I’m no football strategist, but points is points. Even if Kicker A gives the other team a start on their own 35 yard line on every kickoff, points is still points.

Can you quantify “poor defensive field position”? Average start on the 25? The 40?

What’s the FG specialist’s range?

The 40 yard line, give or take 5 yards.

From 45 yards down, he almost never misses (99%). He can hit consistently from 50 - 55, ~90%. Above that, he’s got an above-average chance of hitting.

Those are not going to be his career numbers, he’ll decline with age of course, but he’ll maintain those numbers at least through his prime years.
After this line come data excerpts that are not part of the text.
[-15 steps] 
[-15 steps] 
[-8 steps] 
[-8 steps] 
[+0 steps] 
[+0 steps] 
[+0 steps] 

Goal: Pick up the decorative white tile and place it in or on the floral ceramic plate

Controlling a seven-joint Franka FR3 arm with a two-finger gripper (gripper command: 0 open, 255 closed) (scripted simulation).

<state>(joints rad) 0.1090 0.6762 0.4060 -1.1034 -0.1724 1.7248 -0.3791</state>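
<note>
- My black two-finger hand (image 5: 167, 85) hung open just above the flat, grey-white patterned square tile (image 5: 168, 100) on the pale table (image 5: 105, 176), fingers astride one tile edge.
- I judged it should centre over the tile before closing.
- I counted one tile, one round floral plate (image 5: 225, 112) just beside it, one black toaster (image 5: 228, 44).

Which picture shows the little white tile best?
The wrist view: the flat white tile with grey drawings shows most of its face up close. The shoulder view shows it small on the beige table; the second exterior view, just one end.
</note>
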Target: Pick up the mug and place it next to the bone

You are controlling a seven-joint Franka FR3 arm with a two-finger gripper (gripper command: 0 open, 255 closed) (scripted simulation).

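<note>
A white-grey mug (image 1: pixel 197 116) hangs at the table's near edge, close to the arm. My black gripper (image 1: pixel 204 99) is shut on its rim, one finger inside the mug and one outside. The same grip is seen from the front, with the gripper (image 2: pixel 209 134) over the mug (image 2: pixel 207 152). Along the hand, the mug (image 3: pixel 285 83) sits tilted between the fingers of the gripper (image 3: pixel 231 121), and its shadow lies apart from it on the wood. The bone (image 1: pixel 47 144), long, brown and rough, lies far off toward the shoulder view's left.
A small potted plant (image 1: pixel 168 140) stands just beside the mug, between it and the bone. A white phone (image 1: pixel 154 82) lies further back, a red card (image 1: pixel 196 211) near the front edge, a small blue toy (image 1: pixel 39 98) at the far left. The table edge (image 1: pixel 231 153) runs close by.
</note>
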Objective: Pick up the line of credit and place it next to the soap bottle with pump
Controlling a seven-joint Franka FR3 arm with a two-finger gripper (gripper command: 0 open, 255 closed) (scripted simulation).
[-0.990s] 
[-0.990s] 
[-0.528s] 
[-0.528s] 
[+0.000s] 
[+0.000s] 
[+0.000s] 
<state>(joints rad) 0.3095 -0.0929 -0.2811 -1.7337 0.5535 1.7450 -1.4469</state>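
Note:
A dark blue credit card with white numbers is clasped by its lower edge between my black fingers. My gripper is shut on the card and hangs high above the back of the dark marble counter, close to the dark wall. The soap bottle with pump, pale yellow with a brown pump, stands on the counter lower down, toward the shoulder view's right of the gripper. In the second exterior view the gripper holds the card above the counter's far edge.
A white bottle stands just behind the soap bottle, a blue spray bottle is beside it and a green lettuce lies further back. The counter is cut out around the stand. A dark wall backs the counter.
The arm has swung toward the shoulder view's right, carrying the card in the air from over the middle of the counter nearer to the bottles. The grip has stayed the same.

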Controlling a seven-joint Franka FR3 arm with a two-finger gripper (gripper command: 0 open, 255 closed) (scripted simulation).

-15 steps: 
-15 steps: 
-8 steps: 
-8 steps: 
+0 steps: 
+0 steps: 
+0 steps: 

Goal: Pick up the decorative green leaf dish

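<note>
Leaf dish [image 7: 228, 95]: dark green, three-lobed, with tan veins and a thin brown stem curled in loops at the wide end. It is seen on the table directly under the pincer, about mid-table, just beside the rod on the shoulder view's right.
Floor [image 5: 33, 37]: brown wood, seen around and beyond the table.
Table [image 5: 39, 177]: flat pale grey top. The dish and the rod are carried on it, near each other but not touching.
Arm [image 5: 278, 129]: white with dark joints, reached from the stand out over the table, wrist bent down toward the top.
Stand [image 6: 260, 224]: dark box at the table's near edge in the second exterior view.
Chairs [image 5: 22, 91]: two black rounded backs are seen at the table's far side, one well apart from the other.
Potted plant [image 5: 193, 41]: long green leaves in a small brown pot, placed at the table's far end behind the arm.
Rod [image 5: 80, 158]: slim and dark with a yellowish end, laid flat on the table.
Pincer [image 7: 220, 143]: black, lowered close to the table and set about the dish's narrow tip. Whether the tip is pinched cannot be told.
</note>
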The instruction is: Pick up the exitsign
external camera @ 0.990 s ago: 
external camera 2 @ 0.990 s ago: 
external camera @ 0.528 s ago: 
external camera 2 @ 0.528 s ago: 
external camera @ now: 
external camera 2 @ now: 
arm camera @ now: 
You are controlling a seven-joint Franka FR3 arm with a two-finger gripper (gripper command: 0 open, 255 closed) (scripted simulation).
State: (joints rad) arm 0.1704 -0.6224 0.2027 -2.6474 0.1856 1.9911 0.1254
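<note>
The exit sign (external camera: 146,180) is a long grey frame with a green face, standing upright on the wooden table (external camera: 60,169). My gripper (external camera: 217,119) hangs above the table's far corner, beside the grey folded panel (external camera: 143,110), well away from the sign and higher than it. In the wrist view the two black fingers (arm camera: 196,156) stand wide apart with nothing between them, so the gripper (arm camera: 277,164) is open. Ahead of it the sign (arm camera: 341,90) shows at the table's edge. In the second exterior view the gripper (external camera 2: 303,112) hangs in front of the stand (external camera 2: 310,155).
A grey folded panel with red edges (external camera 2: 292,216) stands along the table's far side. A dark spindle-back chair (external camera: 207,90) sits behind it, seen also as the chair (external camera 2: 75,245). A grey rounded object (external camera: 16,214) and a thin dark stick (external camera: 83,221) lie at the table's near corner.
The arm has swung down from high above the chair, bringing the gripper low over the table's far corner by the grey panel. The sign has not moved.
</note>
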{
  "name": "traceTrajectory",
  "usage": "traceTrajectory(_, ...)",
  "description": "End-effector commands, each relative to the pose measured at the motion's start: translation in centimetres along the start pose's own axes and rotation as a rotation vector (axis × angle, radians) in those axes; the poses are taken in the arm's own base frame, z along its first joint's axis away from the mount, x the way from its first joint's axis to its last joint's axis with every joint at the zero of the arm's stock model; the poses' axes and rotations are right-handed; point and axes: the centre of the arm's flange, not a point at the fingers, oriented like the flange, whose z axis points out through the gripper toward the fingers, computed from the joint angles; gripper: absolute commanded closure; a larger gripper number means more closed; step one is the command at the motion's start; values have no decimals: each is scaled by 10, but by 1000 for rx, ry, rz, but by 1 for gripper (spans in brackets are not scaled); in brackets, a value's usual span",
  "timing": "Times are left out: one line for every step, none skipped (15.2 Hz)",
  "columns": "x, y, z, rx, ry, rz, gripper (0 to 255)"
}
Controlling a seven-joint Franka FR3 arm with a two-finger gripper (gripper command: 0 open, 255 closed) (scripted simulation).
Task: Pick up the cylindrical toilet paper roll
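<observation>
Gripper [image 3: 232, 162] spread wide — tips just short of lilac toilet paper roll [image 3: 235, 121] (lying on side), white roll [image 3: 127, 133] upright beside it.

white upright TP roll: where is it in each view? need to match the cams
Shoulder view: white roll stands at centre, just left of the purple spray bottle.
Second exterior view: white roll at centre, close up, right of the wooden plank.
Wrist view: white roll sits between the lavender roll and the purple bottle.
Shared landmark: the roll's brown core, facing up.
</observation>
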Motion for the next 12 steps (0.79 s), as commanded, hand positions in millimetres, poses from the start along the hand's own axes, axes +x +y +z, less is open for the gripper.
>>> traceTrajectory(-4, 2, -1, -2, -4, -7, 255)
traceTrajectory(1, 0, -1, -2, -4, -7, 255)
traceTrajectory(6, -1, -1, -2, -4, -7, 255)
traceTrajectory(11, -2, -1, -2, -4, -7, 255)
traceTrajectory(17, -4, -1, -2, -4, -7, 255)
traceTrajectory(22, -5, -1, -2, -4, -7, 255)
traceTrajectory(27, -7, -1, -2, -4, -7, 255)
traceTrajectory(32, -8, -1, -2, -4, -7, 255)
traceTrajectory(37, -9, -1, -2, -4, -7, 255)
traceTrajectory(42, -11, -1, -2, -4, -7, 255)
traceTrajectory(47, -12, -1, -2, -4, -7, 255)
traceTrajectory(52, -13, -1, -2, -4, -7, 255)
This question is kind of out of date after the rule changes of recent years.

The NFL moved the line for kicking off from the 30 to the 35, and changed the rule so that defenders can only be 5 yards behind the kicker when kicking off from 10. So far more kickoffs are already touchbacks and the defense has lost a huge advantage in getting a running start to defend.

Average starting position after kickoffs went from the 29 yard line to the 22 after the change. Eliminating the risk of fumbles may be worth making every touchback a better play than trying a return.

Not doing the math, but it seems that even a slightly better FG% is worth the 2 yard increase in kickoff advantage gained from a return (not counting fumbles.)

Depends, of course. The difference between being at the 20 and being at the 40 is roughly one and a half points. So for every two touchbacks your touchback guy is gonna get you, you need the field goal specialist to hit an extra field goal you couldn’t get from an average field goal kicker to bring you level. I doubt that’s going to happen. Give me the touchbacks.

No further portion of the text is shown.